Task instructions →
Restate every line of the material that follows, word for word.

Data shown START

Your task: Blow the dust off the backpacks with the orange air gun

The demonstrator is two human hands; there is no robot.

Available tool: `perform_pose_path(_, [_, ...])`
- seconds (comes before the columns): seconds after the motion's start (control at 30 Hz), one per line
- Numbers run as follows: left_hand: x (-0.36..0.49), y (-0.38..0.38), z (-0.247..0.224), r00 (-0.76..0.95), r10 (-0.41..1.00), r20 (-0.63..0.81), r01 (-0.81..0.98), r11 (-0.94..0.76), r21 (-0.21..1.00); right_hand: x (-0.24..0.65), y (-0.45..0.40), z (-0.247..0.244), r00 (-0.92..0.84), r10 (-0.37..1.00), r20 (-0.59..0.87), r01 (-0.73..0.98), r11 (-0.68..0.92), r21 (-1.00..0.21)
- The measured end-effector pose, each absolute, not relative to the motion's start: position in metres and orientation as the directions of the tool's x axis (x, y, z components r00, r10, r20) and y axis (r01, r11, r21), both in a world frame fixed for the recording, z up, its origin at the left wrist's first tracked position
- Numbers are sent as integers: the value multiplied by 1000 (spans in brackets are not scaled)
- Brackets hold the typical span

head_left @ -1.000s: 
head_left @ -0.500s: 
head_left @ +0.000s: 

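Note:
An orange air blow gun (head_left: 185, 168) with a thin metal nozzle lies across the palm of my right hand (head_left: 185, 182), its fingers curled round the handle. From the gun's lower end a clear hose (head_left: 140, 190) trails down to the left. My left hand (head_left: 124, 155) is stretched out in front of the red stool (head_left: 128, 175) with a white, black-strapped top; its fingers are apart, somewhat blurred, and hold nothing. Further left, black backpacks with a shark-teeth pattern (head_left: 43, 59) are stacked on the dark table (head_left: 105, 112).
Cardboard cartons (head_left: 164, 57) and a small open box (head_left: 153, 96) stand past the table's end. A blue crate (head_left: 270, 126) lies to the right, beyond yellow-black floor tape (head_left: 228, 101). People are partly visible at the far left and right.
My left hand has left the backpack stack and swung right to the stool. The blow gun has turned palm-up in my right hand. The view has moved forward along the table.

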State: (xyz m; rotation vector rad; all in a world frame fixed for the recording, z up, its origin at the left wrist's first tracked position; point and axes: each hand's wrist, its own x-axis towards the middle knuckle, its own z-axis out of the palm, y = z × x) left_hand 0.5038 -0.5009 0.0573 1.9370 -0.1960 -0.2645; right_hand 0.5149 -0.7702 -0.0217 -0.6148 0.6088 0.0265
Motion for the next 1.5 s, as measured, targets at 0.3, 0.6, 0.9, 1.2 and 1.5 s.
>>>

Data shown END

Output for this exercise →
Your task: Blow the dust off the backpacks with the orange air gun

The demonstrator is two human hands; there is no robot.

Available tool: `perform_pose_path(_, [_, ...])`
- seconds (comes before the columns): seconds after the motion's start (control at 30 Hz), one per line
- Numbers run as follows: left_hand: x (-0.36..0.49), y (-0.38..0.38), z (-0.247..0.224), r00 (-0.76..0.95), r10 (-0.41..1.00), r20 (-0.63..0.81), r01 (-0.81..0.98), r11 (-0.94..0.76), r21 (-0.21..1.00); right_hand: x (-0.24..0.65), y (-0.45..0.40), z (-0.247..0.244), r00 (-0.92..0.84), r10 (-0.37..1.00), r20 (-0.59..0.87), r01 (-0.73..0.98), r11 (-0.68..0.92), r21 (-1.00..0.21)
- The measured end-effector pose, each absolute, not relative to the motion's start: position in metres and orientation as the directions of the tool's x axis (x, y, z components r00, r10, r20) and y axis (r01, r11, r21), both in a world frame fixed for the recording, z up, its origin at the left wrist's first tracked position
- Numbers are sent as integers: the value multiplied by 1000 (spans in brackets are not scaled)
- Brackets hold the typical span

head_left @ -1.000s: 
head_left @ -0.500s: 
head_left @ +0.000s: 

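Note:
An orange air blow gun (head_left: 185, 168) with a thin metal nozzle lies across the palm of my right hand (head_left: 185, 182), its fingers curled round the handle. From the gun's lower end a clear hose (head_left: 140, 190) trails down to the left. My left hand (head_left: 124, 155) is stretched out in front of the red stool (head_left: 128, 175) with a white, black-strapped top; its fingers are apart, somewhat blurred, and hold nothing. Further left, black backpacks with a shark-teeth pattern (head_left: 43, 59) are stacked on the dark table (head_left: 105, 112).
Cardboard cartons (head_left: 164, 57) and a small open box (head_left: 153, 96) stand past the table's end. A blue crate (head_left: 270, 126) lies to the right, beyond yellow-black floor tape (head_left: 228, 101). People are partly visible at the far left and right.
My left hand has left the backpack stack and swung right to the stool. The blow gun has turned palm-up in my right hand. The view has moved forward along the table.
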
State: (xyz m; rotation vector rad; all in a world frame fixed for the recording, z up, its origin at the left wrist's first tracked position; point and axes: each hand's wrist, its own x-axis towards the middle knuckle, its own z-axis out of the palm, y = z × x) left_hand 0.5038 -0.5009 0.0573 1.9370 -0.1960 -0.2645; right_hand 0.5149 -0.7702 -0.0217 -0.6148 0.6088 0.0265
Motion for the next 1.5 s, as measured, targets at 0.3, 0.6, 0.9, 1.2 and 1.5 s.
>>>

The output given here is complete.